Extracted data entries:
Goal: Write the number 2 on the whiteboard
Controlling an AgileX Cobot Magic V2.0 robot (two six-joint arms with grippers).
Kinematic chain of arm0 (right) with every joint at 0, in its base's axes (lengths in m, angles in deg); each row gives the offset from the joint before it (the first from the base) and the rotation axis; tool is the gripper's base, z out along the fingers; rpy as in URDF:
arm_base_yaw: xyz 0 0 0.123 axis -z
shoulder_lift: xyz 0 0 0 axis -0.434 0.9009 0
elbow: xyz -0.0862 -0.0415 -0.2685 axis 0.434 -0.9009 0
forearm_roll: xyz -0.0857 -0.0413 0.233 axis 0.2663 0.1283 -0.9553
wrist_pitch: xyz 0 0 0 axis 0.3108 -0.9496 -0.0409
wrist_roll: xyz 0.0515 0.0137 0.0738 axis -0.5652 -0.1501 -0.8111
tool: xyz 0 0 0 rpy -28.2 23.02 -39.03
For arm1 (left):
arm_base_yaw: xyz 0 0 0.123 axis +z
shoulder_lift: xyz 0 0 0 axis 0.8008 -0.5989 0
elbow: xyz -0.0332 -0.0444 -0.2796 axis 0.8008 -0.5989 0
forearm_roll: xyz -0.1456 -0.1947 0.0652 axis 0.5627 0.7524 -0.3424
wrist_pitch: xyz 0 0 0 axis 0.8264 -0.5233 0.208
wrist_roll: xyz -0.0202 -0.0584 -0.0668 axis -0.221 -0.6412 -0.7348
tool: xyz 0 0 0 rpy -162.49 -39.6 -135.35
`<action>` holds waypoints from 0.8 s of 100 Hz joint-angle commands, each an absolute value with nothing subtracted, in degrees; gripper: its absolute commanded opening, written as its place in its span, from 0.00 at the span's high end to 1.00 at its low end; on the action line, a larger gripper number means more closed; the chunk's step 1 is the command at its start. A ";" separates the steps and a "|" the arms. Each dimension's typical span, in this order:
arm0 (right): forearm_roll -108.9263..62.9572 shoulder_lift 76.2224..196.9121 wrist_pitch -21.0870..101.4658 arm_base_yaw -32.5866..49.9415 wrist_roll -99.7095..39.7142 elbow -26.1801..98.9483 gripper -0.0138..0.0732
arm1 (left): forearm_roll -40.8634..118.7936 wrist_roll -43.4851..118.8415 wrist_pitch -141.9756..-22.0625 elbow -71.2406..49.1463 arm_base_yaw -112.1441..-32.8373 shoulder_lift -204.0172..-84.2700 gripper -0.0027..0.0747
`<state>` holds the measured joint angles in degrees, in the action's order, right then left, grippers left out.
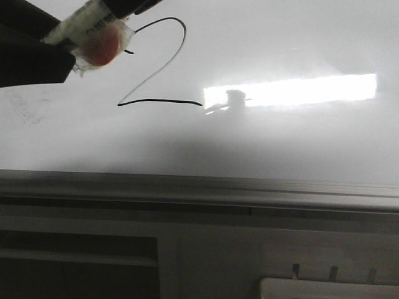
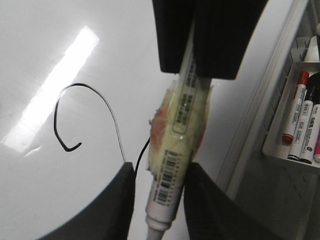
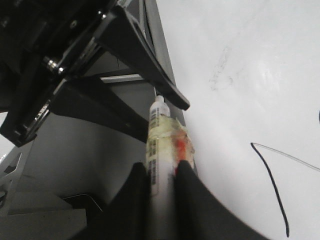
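The whiteboard (image 1: pixel 280 143) fills the front view. It lies open to the right and below, down to its grey rail (image 1: pixel 249 190). The number 2 (image 1: pixel 162 101) sits upper left, with its base line ending just beside the bright reflection. The left gripper (image 2: pixel 159 200) and the right gripper (image 3: pixel 162 172) each clamp the taped marker (image 1: pixel 93 25), which is just beside the 2's hook.

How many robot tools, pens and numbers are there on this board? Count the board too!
Tools: 2, the left tool and the right tool
Marker, gripped by both tools: 1
Number 2: 1
Whiteboard: 1
Total: 5
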<state>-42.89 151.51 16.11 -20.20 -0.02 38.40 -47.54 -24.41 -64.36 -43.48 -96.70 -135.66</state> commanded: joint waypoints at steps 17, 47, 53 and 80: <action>-44.09 150.15 18.49 -20.25 0.06 40.37 0.90 | -46.30 -25.24 -62.75 -41.43 -97.10 -135.49 0.73; -44.72 150.15 17.77 -20.25 0.06 40.37 0.90 | -46.30 -25.24 -62.75 -41.43 -97.10 -135.49 0.99; -44.87 150.15 18.45 -20.25 0.06 40.37 0.90 | -46.16 -25.24 -62.75 -41.43 -97.10 -135.49 0.99; -44.77 150.15 26.22 -20.25 0.69 40.66 0.24 | -33.57 -25.24 -63.05 -41.43 -96.97 -135.49 0.99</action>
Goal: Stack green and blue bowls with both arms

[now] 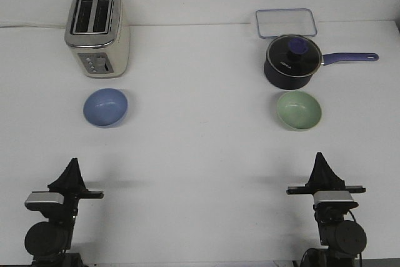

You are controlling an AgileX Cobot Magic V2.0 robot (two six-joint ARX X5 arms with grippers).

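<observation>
On the white worktop (200,154), nothing of the stacking has begun: the two bowls sit well apart and neither arm is near one. The blue bowl (105,107) rests upright at about 9 o'clock from the worktop's middle, just in front of a cream and silver toaster (97,32). The green bowl (299,110) rests upright at about 3 o'clock, just in front of a dark saucepan (293,61) with a purple handle and a glass lid; the pan's edge is close to the bowl's far rim, though whether they touch I cannot tell. Behind the pan, toward 1 o'clock, lies a clear rectangular container (285,22).

The left end effector (72,166) sits at 7 o'clock, its fingers drawn together into a point and holding nothing. The right end effector (320,161) sits at 5 o'clock, likewise closed to a point and empty. Each stands roughly in line with its own bowl, which lies toward 12 o'clock from it.

The step in hand appears to be the opening reach. The next move likely calls for each arm to spread its fingers, travel toward 12 o'clock and come down over a bowl rim. The right arm will probably need care at the green bowl's far side, where the saucepan crowds it; gripping the near rim looks safer. One bowl must then be carried across and lowered into the other.
</observation>
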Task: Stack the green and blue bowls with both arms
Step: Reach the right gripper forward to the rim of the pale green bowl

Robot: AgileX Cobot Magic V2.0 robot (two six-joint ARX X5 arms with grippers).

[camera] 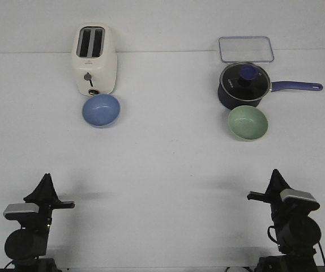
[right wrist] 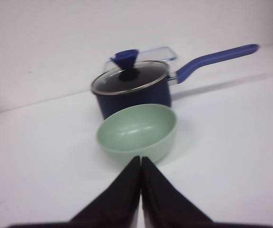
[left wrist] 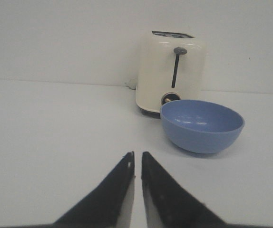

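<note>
While both pointed black grippers, left gripper (camera: 46,180) and right gripper (camera: 276,174), sit with fingers pressed together holding nothing, the matte round blue bowl (camera: 101,110) rests at ten o'clock before a glossy cream toaster (camera: 95,59), and the green bowl (camera: 247,122) at two o'clock, against a glass-lidded navy saucepan (camera: 244,85).

Two bowls: blue bowl (camera: 101,110), green bowl (camera: 247,122); toaster (camera: 95,59); saucepan (camera: 245,85).
</note>
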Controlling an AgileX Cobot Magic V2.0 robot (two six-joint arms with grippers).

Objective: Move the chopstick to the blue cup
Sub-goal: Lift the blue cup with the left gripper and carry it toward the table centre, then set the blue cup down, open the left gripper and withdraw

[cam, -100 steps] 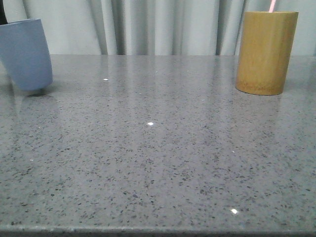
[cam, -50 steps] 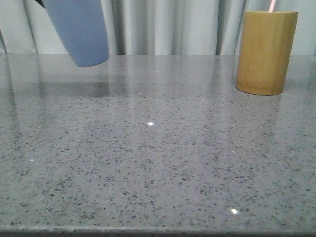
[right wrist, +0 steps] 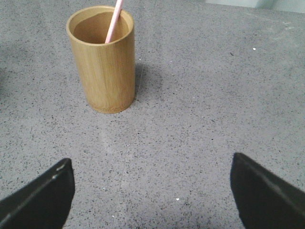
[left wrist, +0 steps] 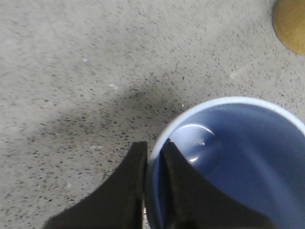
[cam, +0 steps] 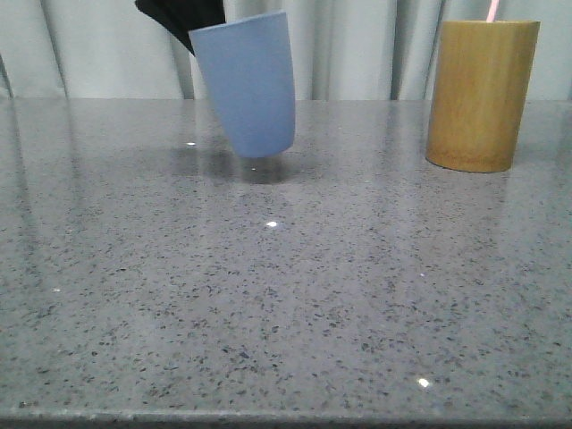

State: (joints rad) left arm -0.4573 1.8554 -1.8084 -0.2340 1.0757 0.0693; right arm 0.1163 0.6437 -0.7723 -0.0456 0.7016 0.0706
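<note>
The blue cup (cam: 248, 88) hangs tilted just above the grey table, left of centre at the back. My left gripper (left wrist: 153, 151) is shut on its rim, one finger inside and one outside; the cup (left wrist: 238, 157) is empty. A pink chopstick (cam: 492, 10) sticks out of the tan bamboo holder (cam: 480, 94) at the back right. In the right wrist view the chopstick (right wrist: 114, 21) leans inside the holder (right wrist: 102, 59). My right gripper (right wrist: 151, 183) is open and empty, some way short of the holder.
The speckled grey table (cam: 286, 286) runs to a front edge at the bottom of the front view. Pale curtains (cam: 357, 45) hang behind the table. The bamboo holder's edge shows in the left wrist view (left wrist: 290, 24).
The blue cup, held by my left gripper, has moved from the far left of the table rightward toward the middle, first lifted, then lowered close to the surface. The holder and chopstick have not moved.
</note>
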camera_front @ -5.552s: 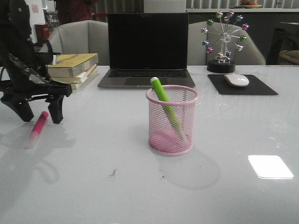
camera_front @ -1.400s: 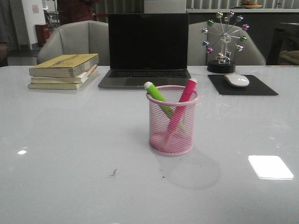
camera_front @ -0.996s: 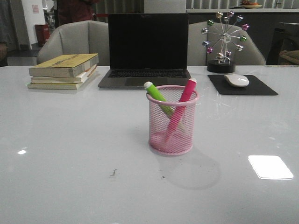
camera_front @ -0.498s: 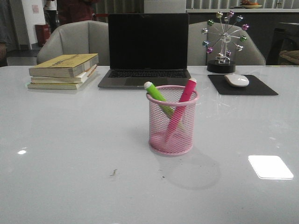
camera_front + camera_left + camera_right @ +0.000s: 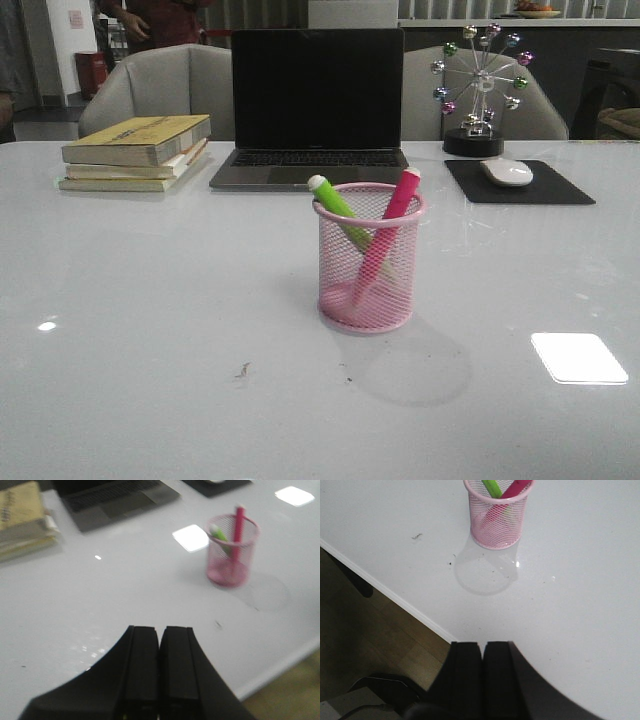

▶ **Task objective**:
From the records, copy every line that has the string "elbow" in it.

▶ **Reply**:
elbow: xyz -0.0862 -0.0415 -0.2685 axis 0.434 -0.9009 0
elbow: xyz -0.0332 -0.0444 -0.2796 axis 0.8008 -0.5989 0
arm0 (right): forearm_roll -108.9263..62.9572 shoulder_lift 76.2224..196.9121 wrist_pitch -21.0870..101.4658 arm_base_yaw -32.5866..49.9415 wrist_roll -99.7095..39.7142 elbow -26.1801..98.9483 gripper -0.0138..0.0732
arm1 (left): forearm_roll -40.8634..118.7936 wrist_roll -43.4851..118.8415 wrist_pitch -141.9756..-22.0625 elbow -71.2406..49.1463 arm_base_yaw -112.1441..-32.8373 shoulder_lift -204.0172..-84.2700 gripper -0.0027..0.0747

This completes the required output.